───── The data

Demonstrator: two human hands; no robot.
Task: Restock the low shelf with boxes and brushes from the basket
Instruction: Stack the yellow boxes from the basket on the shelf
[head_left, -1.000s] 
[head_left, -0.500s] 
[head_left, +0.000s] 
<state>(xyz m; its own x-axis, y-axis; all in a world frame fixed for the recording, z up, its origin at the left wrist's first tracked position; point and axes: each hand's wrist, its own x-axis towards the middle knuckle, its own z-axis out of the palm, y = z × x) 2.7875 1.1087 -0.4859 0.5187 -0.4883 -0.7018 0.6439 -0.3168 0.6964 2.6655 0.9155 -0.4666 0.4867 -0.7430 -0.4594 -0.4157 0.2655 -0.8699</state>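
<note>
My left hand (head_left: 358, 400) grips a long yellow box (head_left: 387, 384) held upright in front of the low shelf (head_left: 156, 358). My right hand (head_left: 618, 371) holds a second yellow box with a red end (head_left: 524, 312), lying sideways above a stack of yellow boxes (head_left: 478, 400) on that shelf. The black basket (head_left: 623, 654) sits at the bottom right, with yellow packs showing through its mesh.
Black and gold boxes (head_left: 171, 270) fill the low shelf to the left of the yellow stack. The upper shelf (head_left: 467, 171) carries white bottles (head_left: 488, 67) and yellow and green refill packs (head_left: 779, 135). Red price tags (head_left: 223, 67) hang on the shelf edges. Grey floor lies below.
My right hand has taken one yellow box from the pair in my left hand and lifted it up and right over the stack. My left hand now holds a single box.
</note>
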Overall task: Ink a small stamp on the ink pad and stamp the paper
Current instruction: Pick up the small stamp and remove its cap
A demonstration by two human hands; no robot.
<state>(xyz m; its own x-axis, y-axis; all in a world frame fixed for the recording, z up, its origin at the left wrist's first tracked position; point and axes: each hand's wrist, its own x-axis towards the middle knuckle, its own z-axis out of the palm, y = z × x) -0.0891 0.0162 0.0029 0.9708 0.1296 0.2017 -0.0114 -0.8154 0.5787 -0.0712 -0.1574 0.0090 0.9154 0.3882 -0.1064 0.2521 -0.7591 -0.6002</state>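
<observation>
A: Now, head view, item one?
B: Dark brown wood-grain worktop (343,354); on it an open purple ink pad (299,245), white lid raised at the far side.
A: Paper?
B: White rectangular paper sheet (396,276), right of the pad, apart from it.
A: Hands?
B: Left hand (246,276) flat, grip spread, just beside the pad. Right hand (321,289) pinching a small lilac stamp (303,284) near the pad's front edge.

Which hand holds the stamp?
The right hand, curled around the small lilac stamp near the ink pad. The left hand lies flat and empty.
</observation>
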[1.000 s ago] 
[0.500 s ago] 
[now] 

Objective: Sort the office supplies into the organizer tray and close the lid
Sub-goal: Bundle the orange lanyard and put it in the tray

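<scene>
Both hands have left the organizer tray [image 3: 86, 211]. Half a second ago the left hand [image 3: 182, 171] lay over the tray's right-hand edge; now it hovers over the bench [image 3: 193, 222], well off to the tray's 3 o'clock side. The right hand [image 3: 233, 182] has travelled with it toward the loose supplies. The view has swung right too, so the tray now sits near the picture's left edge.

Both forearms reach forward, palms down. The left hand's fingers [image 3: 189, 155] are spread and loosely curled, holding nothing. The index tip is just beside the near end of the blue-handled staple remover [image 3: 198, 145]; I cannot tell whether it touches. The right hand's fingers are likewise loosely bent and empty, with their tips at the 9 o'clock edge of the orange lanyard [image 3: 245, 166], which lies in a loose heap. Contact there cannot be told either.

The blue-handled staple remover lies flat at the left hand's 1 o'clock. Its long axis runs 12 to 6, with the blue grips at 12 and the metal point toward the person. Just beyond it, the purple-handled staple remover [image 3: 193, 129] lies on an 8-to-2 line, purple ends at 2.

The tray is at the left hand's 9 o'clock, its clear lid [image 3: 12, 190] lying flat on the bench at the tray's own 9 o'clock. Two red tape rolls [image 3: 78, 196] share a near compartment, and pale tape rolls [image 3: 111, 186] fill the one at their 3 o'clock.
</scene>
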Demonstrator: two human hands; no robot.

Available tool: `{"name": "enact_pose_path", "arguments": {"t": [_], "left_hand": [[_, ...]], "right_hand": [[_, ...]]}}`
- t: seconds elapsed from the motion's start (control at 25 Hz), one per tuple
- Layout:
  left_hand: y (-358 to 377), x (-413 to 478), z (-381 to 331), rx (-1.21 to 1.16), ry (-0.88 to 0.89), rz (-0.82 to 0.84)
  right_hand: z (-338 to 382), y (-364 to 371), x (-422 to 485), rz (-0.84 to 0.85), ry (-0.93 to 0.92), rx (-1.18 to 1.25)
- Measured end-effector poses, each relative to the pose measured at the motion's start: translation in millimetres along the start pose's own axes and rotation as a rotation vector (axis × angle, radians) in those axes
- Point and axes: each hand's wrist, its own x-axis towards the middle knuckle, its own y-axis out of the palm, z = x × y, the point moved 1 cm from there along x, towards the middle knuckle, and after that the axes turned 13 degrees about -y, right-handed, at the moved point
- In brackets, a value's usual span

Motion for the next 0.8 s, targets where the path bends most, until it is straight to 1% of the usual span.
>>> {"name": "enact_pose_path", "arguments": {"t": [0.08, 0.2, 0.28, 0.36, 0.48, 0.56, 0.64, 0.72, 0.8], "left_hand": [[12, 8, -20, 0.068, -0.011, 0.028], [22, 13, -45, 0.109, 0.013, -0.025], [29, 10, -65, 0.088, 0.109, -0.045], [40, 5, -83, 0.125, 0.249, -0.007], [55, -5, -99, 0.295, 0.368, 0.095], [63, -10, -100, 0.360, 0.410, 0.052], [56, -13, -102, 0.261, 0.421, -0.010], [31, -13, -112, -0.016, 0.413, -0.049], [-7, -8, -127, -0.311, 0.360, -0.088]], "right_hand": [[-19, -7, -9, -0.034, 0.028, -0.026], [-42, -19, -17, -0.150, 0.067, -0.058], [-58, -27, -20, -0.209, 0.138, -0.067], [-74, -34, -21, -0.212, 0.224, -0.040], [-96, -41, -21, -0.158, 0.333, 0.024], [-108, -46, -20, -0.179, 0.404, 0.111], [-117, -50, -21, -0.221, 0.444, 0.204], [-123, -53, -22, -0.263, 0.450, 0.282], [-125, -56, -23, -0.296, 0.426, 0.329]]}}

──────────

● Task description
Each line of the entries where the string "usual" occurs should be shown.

● Exercise solution
- In brackets, a value's usual span
Motion for the next 0.8 s, targets where the path bends most, until it is straight to 1% of the usual span.

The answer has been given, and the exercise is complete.